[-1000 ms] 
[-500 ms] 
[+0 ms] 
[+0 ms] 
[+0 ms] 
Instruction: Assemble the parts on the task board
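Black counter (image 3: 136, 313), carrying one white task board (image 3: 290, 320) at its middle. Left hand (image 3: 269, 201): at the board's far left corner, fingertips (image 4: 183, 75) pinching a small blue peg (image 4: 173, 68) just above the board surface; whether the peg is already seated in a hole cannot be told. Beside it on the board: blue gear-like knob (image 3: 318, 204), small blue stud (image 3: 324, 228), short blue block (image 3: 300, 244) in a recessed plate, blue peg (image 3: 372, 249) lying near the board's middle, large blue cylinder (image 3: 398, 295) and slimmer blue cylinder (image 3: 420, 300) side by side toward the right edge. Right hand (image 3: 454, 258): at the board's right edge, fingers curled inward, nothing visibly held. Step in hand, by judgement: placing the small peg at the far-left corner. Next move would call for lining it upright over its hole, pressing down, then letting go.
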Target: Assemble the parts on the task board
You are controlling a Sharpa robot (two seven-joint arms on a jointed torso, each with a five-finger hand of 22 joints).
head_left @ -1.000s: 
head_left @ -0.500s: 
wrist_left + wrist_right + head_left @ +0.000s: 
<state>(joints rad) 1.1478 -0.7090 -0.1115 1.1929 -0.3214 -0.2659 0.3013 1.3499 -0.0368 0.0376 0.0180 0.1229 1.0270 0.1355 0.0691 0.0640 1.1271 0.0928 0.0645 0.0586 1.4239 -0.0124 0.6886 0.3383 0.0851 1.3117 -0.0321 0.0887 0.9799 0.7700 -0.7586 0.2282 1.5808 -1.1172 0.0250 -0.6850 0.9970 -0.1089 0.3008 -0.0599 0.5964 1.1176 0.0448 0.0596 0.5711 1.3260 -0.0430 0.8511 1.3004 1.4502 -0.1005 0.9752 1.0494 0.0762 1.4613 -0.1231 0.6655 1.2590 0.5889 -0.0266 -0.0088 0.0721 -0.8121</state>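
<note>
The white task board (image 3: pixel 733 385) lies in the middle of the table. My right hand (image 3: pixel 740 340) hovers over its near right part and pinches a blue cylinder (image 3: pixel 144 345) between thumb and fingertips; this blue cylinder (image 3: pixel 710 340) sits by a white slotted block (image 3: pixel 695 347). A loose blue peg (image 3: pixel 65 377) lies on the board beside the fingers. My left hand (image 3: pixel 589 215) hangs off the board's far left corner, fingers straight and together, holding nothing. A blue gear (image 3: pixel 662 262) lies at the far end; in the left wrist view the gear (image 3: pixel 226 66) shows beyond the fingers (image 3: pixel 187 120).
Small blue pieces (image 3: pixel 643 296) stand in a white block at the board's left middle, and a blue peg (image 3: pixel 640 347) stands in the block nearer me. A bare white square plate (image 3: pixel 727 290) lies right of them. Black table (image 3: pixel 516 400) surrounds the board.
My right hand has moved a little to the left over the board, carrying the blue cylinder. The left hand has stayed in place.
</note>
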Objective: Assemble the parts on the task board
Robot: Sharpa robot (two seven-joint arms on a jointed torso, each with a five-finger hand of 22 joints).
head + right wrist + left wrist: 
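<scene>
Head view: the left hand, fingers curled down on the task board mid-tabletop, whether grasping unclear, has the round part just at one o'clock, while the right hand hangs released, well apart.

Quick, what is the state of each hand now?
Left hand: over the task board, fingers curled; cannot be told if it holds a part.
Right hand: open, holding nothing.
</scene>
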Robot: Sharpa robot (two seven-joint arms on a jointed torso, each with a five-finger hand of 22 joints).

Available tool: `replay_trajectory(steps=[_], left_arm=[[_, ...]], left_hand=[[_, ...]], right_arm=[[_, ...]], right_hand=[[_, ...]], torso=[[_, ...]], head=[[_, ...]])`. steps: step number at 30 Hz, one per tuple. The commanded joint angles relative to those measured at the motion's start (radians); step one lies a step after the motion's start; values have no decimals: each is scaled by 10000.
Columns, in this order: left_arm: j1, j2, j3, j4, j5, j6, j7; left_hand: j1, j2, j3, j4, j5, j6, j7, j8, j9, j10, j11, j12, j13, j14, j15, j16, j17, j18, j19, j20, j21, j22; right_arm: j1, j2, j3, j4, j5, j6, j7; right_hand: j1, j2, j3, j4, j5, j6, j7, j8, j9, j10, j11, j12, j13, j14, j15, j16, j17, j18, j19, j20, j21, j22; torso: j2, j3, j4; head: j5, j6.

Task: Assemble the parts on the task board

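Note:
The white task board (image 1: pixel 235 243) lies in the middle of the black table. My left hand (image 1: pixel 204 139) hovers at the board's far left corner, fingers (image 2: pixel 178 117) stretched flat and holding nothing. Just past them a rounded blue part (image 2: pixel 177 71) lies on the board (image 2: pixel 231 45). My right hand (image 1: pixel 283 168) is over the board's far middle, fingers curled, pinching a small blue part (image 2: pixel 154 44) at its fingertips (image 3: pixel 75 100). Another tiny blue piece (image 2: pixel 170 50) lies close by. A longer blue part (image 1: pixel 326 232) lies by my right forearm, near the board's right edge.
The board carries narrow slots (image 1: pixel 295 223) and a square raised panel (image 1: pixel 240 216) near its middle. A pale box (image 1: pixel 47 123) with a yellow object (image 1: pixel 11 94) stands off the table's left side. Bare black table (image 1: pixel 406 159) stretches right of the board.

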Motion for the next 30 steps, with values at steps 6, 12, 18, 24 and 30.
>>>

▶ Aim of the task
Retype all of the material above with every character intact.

▶ Task output
[-1000 ms] 
[-500 ms] 
[+0 ms] 
[+0 ms] 
[+0 ms] 
Instruction: Assemble the parts on the task board
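Black counter (image 3: 136, 313), carrying one white task board (image 3: 290, 320) at its middle. Left hand (image 3: 269, 201): at the board's far left corner, fingertips (image 4: 183, 75) pinching a small blue peg (image 4: 173, 68) just above the board surface; whether the peg is already seated in a hole cannot be told. Beside it on the board: blue gear-like knob (image 3: 318, 204), small blue stud (image 3: 324, 228), short blue block (image 3: 300, 244) in a recessed plate, blue peg (image 3: 372, 249) lying near the board's middle, large blue cylinder (image 3: 398, 295) and slimmer blue cylinder (image 3: 420, 300) side by side toward the right edge. Right hand (image 3: 454, 258): at the board's right edge, fingers curled inward, nothing visibly held. Step in hand, by judgement: placing the small peg at the far-left corner. Next move would call for lining it upright over its hole, pressing down, then letting go.
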Target: Assemble the parts on the task board
You are controlling a Sharpa robot (two seven-joint arms on a jointed torso, each with a five-finger hand of 22 joints).
head_left @ -1.000s: 
head_left @ -0.500s: 
wrist_left + wrist_right + head_left @ +0.000s: 
<state>(joints rad) 1.1478 -0.7090 -0.1115 1.1929 -0.3214 -0.2659 0.3013 1.3499 -0.0368 0.0376 0.0180 0.1229 1.0270 0.1355 0.0691 0.0640 1.1271 0.0928 0.0645 0.0586 1.4239 -0.0124 0.6886 0.3383 0.0851 1.3117 -0.0321 0.0887 0.9799 0.7700 -0.7586 0.2282 1.5808 -1.1172 0.0250 -0.6850 0.9970 -0.1089 0.3008 -0.0599 0.5964 1.1176 0.0448 0.0596 0.5711 1.3260 -0.0430 0.8511 1.3004 1.4502 -0.1005 0.9752 1.0494 0.0762 1.4613 -0.1231 0.6655 1.2590 0.5889 -0.0266 -0.0088 0.0721 -0.8121</state>
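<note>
The white task board (image 3: pixel 733 385) lies in the middle of the table. My right hand (image 3: pixel 740 340) hovers over its near right part and pinches a blue cylinder (image 3: pixel 144 345) between thumb and fingertips; this blue cylinder (image 3: pixel 710 340) sits by a white slotted block (image 3: pixel 695 347). A loose blue peg (image 3: pixel 65 377) lies on the board beside the fingers. My left hand (image 3: pixel 589 215) hangs off the board's far left corner, fingers straight and together, holding nothing. A blue gear (image 3: pixel 662 262) lies at the far end; in the left wrist view the gear (image 3: pixel 226 66) shows beyond the fingers (image 3: pixel 187 120).
Small blue pieces (image 3: pixel 643 296) stand in a white block at the board's left middle, and a blue peg (image 3: pixel 640 347) stands in the block nearer me. A bare white square plate (image 3: pixel 727 290) lies right of them. Black table (image 3: pixel 516 400) surrounds the board.
My right hand has moved a little to the left over the board, carrying the blue cylinder. The left hand has stayed in place.
</note>
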Objective: Assemble the parts on the task board
Robot: Sharpa robot (two seven-joint arms on a jointed torso, each with a five-finger hand of 22 joints).
head + right wrist + left wrist: 
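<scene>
Head view: the left hand, fingers curled down on the task board mid-tabletop, whether grasping unclear, has the round part just at one o'clock, while the right hand hangs released, well apart.

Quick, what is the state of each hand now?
Left hand: over the task board, fingers curled; cannot be told if it holds a part.
Right hand: open, holding nothing.
</scene>
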Robot: Sharpa robot (two seven-joint arms on a jointed torso, each with a five-finger hand of 22 joints).

Available tool: `replay_trajectory(steps=[_], left_arm=[[_, ...]], left_hand=[[_, ...]], right_arm=[[_, ...]], right_hand=[[_, ...]], torso=[[_, ...]], head=[[_, ...]])`. steps: step number at 30 Hz, one per tuple. The commanded joint angles relative to those measured at the motion's start (radians); step one lies a step after the motion's start; values have no decimals: each is scaled by 10000.
Columns, in this order: left_arm: j1, j2, j3, j4, j5, j6, j7; left_hand: j1, j2, j3, j4, j5, j6, j7, j8, j9, j10, j11, j12, j13, j14, j15, j16, j17, j18, j19, j20, j21, j22; right_arm: j1, j2, j3, j4, j5, j6, j7; right_hand: j1, j2, j3, j4, j5, j6, j7, j8, j9, j10, j11, j12, j13, j14, j15, j16, j17, j18, j19, j20, j21, j22; torso: j2, j3, j4; head: j5, j6.

Task: Assemble the parts on the task board

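Note:
The white task board (image 1: pixel 235 243) lies in the middle of the black table. My left hand (image 1: pixel 204 139) hovers at the board's far left corner, fingers (image 2: pixel 178 117) stretched flat and holding nothing. Just past them a rounded blue part (image 2: pixel 177 71) lies on the board (image 2: pixel 231 45). My right hand (image 1: pixel 283 168) is over the board's far middle, fingers curled, pinching a small blue part (image 2: pixel 154 44) at its fingertips (image 3: pixel 75 100). Another tiny blue piece (image 2: pixel 170 50) lies close by. A longer blue part (image 1: pixel 326 232) lies by my right forearm, near the board's right edge.
The board carries narrow slots (image 1: pixel 295 223) and a square raised panel (image 1: pixel 240 216) near its middle. A pale box (image 1: pixel 47 123) with a yellow object (image 1: pixel 11 94) stands off the table's left side. Bare black table (image 1: pixel 406 159) stretches right of the board.
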
Motion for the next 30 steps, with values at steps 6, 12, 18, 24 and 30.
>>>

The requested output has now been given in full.